What this task involves: Can you restate the records below word for word?

Task inputs:
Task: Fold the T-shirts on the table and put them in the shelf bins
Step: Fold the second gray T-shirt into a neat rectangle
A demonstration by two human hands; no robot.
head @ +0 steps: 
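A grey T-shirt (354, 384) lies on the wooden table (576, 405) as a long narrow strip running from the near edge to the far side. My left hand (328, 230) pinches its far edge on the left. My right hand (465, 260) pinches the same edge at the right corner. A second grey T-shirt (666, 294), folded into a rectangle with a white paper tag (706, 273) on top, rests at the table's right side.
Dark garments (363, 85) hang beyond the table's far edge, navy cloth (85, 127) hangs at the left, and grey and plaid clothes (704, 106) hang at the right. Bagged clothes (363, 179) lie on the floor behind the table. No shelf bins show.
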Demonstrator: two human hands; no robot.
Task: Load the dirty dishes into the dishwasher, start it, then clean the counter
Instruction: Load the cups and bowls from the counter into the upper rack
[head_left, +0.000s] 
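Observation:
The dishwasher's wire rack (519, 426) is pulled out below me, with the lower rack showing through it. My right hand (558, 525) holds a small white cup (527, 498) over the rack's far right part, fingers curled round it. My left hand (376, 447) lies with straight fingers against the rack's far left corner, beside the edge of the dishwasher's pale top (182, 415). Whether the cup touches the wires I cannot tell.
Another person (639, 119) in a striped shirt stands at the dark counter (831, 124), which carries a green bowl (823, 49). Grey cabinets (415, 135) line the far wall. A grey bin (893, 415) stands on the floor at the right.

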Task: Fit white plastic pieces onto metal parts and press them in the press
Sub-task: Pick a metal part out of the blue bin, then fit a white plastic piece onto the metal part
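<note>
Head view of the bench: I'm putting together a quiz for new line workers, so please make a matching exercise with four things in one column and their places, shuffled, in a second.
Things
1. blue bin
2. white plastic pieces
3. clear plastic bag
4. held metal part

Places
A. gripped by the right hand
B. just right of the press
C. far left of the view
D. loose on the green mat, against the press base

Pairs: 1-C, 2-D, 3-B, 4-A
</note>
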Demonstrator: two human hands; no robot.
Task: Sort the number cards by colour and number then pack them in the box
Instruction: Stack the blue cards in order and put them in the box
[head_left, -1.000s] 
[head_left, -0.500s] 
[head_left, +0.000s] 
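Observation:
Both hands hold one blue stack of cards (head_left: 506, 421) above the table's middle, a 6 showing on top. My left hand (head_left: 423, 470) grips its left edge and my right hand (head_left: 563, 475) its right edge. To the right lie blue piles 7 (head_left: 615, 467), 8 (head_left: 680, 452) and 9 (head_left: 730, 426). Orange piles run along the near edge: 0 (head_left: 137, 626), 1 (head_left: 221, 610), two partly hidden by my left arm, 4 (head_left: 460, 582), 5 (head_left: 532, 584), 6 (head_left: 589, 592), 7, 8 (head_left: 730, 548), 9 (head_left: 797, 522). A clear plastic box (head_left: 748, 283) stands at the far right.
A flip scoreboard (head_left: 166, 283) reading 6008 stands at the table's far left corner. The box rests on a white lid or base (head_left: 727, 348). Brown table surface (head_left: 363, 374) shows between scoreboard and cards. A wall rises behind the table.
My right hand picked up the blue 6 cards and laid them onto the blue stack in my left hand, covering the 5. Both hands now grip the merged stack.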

Exercise result:
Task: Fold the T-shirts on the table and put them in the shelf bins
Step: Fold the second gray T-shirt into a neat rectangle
A demonstration by two human hands; no robot.
head @ +0 steps: 
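A grey T-shirt (354, 384) lies on the wooden table (576, 405) as a long narrow strip running from the near edge to the far side. My left hand (328, 230) pinches its far edge on the left. My right hand (465, 260) pinches the same edge at the right corner. A second grey T-shirt (666, 294), folded into a rectangle with a white paper tag (706, 273) on top, rests at the table's right side.
Dark garments (363, 85) hang beyond the table's far edge, navy cloth (85, 127) hangs at the left, and grey and plaid clothes (704, 106) hang at the right. Bagged clothes (363, 179) lie on the floor behind the table. No shelf bins show.
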Demonstrator: two human hands; no robot.
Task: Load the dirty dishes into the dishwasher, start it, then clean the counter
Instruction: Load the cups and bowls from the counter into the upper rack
[head_left, +0.000s] 
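Observation:
The dishwasher's wire rack (519, 426) is pulled out below me, with the lower rack showing through it. My right hand (558, 525) holds a small white cup (527, 498) over the rack's far right part, fingers curled round it. My left hand (376, 447) lies with straight fingers against the rack's far left corner, beside the edge of the dishwasher's pale top (182, 415). Whether the cup touches the wires I cannot tell.
Another person (639, 119) in a striped shirt stands at the dark counter (831, 124), which carries a green bowl (823, 49). Grey cabinets (415, 135) line the far wall. A grey bin (893, 415) stands on the floor at the right.
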
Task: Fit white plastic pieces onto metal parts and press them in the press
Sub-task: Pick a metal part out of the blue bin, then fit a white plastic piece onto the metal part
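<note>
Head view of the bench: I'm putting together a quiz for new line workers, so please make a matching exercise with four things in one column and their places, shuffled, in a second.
Things
1. blue bin
2. white plastic pieces
3. clear plastic bag
4. held metal part

Places
A. gripped by the right hand
B. just right of the press
C. far left of the view
D. loose on the green mat, against the press base

Pairs: 1-C, 2-D, 3-B, 4-A
</note>
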Demonstrator: two human hands; no robot.
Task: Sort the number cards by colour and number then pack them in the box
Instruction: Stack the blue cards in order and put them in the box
[head_left, -1.000s] 
[head_left, -0.500s] 
[head_left, +0.000s] 
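Observation:
Both hands hold one blue stack of cards (head_left: 506, 421) above the table's middle, a 6 showing on top. My left hand (head_left: 423, 470) grips its left edge and my right hand (head_left: 563, 475) its right edge. To the right lie blue piles 7 (head_left: 615, 467), 8 (head_left: 680, 452) and 9 (head_left: 730, 426). Orange piles run along the near edge: 0 (head_left: 137, 626), 1 (head_left: 221, 610), two partly hidden by my left arm, 4 (head_left: 460, 582), 5 (head_left: 532, 584), 6 (head_left: 589, 592), 7, 8 (head_left: 730, 548), 9 (head_left: 797, 522). A clear plastic box (head_left: 748, 283) stands at the far right.
A flip scoreboard (head_left: 166, 283) reading 6008 stands at the table's far left corner. The box rests on a white lid or base (head_left: 727, 348). Brown table surface (head_left: 363, 374) shows between scoreboard and cards. A wall rises behind the table.
My right hand picked up the blue 6 cards and laid them onto the blue stack in my left hand, covering the 5. Both hands now grip the merged stack.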

With this, the exercise is complete.